December 17, 2005
Inside Report
By Robert
Novak
LONG-TERM RUMMY?
WASHINGTON,
D.C. -- Senior Defense Department officials say Secretary Donald
Rumsfeld has told them nobody should stay for just another year,
but that he wants them for the rest of President Bush's second
term. That is read as a signal that Rumsfeld intends to serve
out the next three years.
Rumsfeld
finishing his term would contradict wide speculation that he will
quit soon after this week's Iraqi parliamentary elections. That
is now considered unlikely even if he does not complete the full
term.
A footnote:
White House Chief of Staff Andrew Card has said flatly there is
no truth whatsoever to reports he is about to move to the Treasury
to replace Secretary John Snow.
GOP DECISION
A decision
on whether to hold new elections for House majority leader to
replace Tom DeLay may not be made until the House Republican leadership
meets at Cambridge on the Eastern Shore of Maryland following
President Bush's State of the Union Address on Jan. 31.
By then,
it may be clear whether DeLay will be able to win acquittal from
Texas criminal prosecution in time to obviate an election. Majority
Whip Roy Blunt, who has been acting majority leader since DeLay's
indictment, probably would be challenged for the job by Rep. John
Boehner.
DeLay has
advised colleagues to keep Dec. 27 circled as the date when court
decisions in Texas may provide a clearer outlook on what lies
ahead.
MCCAIN OR
ROMNEY?
Campaign
consultant Mike Murphy, who has been handling Massachusetts Gov.
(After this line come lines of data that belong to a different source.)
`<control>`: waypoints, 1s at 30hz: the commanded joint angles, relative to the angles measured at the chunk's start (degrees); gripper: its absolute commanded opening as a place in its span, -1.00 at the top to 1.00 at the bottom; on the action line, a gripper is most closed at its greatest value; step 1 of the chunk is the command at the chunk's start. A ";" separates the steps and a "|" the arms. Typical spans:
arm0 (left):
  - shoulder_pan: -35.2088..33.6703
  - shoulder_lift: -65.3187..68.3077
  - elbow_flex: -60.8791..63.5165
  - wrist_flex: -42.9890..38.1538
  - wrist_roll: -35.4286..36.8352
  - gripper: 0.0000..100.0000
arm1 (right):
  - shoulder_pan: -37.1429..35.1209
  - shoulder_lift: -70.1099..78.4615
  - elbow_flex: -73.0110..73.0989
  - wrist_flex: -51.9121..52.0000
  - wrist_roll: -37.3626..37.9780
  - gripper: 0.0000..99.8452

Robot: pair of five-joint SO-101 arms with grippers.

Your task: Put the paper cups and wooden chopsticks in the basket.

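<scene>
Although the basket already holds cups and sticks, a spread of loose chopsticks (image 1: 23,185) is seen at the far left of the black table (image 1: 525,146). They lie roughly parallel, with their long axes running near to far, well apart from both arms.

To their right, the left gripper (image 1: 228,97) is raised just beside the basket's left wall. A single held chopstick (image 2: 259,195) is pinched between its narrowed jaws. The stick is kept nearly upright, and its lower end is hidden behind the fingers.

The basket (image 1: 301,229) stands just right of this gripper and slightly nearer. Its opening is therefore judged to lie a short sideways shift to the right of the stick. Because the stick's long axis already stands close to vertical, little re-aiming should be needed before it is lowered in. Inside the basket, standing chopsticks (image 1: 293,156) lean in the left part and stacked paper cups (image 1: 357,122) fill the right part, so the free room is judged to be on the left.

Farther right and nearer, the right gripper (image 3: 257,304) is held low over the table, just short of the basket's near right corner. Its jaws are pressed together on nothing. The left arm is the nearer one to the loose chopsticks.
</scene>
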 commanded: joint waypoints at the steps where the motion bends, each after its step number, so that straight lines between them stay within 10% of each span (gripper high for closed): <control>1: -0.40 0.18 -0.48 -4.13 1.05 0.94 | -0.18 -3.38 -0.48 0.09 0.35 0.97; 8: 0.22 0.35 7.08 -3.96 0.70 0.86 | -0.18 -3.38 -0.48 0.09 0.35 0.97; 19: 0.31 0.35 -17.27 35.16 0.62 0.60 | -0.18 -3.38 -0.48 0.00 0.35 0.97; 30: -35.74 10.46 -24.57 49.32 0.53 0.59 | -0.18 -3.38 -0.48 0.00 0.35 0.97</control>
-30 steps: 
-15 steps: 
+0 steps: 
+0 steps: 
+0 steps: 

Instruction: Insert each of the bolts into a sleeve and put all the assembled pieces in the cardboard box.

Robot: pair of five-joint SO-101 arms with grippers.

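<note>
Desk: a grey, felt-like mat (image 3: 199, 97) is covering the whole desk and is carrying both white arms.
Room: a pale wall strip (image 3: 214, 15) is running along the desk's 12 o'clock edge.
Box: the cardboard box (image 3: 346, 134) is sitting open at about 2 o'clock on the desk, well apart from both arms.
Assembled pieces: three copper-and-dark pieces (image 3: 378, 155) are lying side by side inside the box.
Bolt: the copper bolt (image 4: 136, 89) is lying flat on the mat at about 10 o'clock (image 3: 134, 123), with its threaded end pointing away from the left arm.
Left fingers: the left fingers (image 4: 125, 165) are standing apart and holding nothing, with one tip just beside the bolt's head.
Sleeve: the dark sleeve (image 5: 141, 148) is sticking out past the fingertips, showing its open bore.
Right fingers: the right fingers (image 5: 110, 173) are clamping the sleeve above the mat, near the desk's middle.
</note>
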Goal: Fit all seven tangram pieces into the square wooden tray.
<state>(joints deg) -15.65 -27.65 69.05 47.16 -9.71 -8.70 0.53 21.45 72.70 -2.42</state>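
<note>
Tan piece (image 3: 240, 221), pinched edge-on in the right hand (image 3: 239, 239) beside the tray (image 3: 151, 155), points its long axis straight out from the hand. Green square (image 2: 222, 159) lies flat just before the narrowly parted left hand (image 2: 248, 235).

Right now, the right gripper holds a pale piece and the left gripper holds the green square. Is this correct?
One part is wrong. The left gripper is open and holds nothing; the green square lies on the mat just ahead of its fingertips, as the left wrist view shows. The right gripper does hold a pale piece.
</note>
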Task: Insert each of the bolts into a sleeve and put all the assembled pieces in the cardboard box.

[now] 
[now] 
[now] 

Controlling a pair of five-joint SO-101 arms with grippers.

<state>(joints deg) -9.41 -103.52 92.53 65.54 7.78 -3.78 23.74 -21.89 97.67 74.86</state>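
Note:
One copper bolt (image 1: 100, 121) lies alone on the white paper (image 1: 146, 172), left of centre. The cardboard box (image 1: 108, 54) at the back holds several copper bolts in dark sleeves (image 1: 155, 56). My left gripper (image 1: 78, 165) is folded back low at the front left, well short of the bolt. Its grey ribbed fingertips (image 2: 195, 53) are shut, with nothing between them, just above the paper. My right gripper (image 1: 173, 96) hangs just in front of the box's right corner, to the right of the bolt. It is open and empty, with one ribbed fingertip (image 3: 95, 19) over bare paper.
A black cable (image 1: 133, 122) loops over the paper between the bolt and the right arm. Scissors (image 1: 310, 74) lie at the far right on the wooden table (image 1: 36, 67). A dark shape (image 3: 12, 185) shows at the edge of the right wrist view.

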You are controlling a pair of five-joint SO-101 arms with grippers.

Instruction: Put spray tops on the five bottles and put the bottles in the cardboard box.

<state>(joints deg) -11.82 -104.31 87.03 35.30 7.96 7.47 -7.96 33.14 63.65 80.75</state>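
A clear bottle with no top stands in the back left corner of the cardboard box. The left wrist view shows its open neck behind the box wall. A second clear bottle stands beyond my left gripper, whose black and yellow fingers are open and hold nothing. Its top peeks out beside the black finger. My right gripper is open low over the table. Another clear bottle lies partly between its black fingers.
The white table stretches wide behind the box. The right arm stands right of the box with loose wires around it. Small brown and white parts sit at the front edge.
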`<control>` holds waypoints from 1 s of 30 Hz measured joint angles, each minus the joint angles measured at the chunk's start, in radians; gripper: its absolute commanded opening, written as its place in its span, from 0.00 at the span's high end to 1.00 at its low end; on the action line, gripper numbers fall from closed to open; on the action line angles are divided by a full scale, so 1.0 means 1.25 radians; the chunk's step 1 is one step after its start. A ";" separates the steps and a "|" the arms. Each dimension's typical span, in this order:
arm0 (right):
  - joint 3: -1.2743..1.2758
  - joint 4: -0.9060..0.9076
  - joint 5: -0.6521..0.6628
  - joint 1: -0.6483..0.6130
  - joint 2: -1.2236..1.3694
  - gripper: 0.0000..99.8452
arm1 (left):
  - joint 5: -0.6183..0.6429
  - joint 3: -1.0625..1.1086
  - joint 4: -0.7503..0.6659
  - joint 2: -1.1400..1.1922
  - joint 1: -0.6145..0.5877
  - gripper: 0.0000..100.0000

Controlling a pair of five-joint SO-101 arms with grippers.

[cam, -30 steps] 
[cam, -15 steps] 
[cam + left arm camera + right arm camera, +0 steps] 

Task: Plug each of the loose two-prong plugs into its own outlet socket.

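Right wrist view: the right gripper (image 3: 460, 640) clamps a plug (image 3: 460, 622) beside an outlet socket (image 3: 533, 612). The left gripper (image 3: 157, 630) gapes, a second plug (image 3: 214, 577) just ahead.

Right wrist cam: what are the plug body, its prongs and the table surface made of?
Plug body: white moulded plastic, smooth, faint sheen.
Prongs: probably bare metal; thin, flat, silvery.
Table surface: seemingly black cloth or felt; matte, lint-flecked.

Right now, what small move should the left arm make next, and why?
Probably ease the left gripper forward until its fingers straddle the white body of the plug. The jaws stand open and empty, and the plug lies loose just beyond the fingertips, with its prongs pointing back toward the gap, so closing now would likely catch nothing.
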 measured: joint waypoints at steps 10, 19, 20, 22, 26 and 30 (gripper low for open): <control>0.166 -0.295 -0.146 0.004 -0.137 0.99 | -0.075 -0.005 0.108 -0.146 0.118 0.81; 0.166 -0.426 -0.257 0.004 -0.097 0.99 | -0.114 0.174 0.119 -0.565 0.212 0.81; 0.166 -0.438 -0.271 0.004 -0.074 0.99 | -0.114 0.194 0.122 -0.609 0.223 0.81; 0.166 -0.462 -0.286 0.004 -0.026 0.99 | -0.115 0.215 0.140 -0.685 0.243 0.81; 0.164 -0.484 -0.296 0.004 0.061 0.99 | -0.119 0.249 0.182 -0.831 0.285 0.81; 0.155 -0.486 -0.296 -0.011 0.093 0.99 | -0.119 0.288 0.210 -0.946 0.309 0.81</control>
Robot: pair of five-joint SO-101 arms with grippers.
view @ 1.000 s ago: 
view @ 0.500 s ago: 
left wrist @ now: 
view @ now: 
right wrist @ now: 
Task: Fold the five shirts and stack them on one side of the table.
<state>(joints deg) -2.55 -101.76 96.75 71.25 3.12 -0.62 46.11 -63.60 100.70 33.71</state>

Mitt Romney's exploration of a presidential candidacy, will not
run Romney's campaign if Sen. John McCain enters the race.
Murphy worked
on McCain's 2000 campaign, but is not on good terms with the senator's
current political advisers. However, he says he will not work
for any candidate opposing McCain. Murphy has been based in Los
Angeles since guiding Arnold Schwarzenegger to California's governorship
in 2003.
A footnote:
Washington-based consultant Scott Reed held a Nov. 16 fund-raiser
at his office that brought in $200,000 for McCain's political
action committees. Reed also has ties to Romney and has not decided
whom to support in 2008.
GILMORE AGAIN
Former Republican
National Chairman James Gilmore, the last Republican governor
of Virginia (1997 to 2001), may run for his old job following
Democratic victories for governor in the last two elections.
Gilmore
has been critical of this year's losing campaign by former State
Attorney General Jerry Kilgore. Gilmore was critical of Kilgore
and other Virginia Republican leaders for losing voters on the
tax issue in a state that has not been carried by a Democratic
presidential candidate since Lyndon Johnson in 1964.
A footnote:
Despite Kilgore's unimpressive campaign for governor, he is being
talked about as a candidate for Congress against liberal Democratic
Rep. Rick Boucher in southwest Virginia. Boucher has won election
for 12 terms, but Kilgore carried the district in the governor's
race.
PRAYER POLITICS
Hopes by
Sen. Evan Bayh of Indiana to become the centrist candidate for
the Democratic presidential nomination were not helped by the
Nov. 30 ruling of Federal District Judge David Hamilton of Indianapolis,
a former Bayh aide, against the Indiana state legislature opening
its sessions with a prayer referring to Jesus Christ.
When Bayh
was governor of Indiana, Hamilton was his chief counsel and master
political strategist. Hamilton ruled, in response to a lawsuit
filed by the Indiana Civil Liberties Union, that any prayers referring
to Jesus Christ by name, "Savior" or "Son of God"
are unconstitutional. He said that such a reference "amounts
in practical terms to an official endorsement of the Christian
religion." Hamilton was named to the court by President Bill
Clinton in 1994.
A footnote:
Republican Rep. John Hostettler of Indiana, a member of the House
subcommittee on the Constitution, contends the judiciary has no
power to kill the legislature's prayer. He plans to write President
Bush urging him not to enforce Hamilton's ruling.